La détention de Tariq Ramadan est "disproportionnée"

La détention de Tariq Ramadan est

Inteviewé sur Franceinfo mardi 22 mai, Maître Emmanuel Marsigny, avocat de Tariq Ramadan, a dénoncé la mise en détention de son client, qu'il a qualifiée de "disproportionnée, déraisonnable et arbitraire".      

Mardi 22 mai à 9 heures, le recours de la demande de remise en liberté de Tariq Ramadan sera examiné par la justice. Le théologien suisse, incarcéré depuis trois mois à Fleury-Mérogis (Essonne), avait déjà déposé une première demende début mai, qui avait été rejetée. Son avocat Maître Emmanuel Marsigny avait alors dénoncé une décision "invraisemblable". Dans une interview donnée à Franceinfo mardi, Me Marsigny caractérise la détention de Tariq Ramadan de "disproportionnée, déraisonnable et arbitraire". L'homme a été emprisonné après trois plaintes l'accusant de viol et de viol aggravé.

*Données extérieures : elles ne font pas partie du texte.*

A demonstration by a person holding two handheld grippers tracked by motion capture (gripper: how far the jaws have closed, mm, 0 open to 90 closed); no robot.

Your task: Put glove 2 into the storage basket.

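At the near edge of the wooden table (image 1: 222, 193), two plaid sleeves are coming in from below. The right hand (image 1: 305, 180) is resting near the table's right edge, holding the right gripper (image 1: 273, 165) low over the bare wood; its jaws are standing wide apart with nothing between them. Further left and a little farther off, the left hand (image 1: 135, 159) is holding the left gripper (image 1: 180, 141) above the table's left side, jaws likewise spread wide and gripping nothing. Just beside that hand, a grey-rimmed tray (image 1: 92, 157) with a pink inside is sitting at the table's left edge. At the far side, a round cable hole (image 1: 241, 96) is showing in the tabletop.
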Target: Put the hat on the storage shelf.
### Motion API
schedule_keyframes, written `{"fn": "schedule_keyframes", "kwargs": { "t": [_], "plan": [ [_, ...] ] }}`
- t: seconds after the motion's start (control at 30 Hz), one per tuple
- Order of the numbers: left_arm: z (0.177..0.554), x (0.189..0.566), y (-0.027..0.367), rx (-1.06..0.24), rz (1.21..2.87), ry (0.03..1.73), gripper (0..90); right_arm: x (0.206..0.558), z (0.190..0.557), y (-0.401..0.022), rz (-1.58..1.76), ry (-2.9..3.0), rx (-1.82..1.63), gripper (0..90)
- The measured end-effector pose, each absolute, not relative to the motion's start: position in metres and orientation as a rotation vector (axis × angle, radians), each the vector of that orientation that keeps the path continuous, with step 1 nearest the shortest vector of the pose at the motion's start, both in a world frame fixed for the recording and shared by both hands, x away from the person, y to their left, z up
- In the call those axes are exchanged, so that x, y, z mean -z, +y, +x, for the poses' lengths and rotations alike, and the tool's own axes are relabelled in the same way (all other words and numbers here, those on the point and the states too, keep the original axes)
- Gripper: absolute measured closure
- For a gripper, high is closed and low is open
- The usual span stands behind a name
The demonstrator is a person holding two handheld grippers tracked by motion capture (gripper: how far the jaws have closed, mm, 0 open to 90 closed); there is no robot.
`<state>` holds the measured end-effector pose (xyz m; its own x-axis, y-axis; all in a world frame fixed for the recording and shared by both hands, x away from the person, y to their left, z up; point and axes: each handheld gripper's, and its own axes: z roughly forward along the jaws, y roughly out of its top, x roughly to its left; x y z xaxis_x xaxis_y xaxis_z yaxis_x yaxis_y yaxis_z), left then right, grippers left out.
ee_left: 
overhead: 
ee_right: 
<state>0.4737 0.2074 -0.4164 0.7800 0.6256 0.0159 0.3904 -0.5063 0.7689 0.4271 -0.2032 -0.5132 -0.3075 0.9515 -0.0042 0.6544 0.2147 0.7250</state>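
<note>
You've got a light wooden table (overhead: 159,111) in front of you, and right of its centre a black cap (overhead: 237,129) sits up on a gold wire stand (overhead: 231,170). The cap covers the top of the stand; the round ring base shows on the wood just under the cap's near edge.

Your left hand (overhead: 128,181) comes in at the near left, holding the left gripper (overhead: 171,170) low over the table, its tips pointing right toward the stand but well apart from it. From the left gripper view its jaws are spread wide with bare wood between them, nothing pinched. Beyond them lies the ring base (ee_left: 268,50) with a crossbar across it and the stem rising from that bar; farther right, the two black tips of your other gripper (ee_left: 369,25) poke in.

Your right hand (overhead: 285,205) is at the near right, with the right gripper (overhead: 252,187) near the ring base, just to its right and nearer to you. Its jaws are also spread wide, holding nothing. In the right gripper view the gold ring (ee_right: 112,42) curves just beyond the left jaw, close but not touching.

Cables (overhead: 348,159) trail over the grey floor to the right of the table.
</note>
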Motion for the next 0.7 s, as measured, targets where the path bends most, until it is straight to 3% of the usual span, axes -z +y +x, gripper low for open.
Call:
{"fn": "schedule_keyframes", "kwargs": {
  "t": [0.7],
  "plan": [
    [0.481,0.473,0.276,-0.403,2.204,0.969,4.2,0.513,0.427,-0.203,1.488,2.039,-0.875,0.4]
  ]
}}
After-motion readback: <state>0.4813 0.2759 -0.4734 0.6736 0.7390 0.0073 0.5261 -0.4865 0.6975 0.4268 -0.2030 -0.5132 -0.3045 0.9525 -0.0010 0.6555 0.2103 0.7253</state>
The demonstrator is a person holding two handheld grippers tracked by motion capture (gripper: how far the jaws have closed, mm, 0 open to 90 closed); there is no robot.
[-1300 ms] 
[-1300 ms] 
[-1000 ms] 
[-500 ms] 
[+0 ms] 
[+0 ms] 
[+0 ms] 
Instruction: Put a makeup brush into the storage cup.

"On lui refuse tout, y compris son accès au juge, puisqu'il a souhaité comparaître pour s'expliquer" déclare l'avocat, pour qui son client ne bénéficie pas d'un traitement juste. "Il n'est pas présumé innocent, il est présumé coupable dans un dossier où il est avéré que les plaignantes ont menti", explique son avocat, soulignant des "incohérences" dans les dépositions des plaignantes. Pour rappel, la détention provisoire de Tariq Ramadan a été autorisée pour empêcher son départ à l'étranger, mais aussi pour éviter qu'il n'exerce des pressions sur les plaignantes et témoins.

Pour Emmanuel Marsigny, Tariq Ramadan ne s'échappera pas de France s'il est libéré, il aurait donné plusieurs garanties aux autorités, offrant notamment "de payer une caution, de remettre son passeport, y compris d'avoir un bracelet électronique". Selon son avocat, le théologien est prêt à aller "jusqu'au bout pour prouver son innocence".

Sa libération lui permettrait également de pouvoir soigner sa sclérose en plaques qui s'aggrave alors que "l'administration pénitentiaire n'est pas en mesure de lui apporter les soins nécessaires". Pourtant en février, l'état de santé de l'islamologue suisse vait été jugée compatible avec son maintien en détention.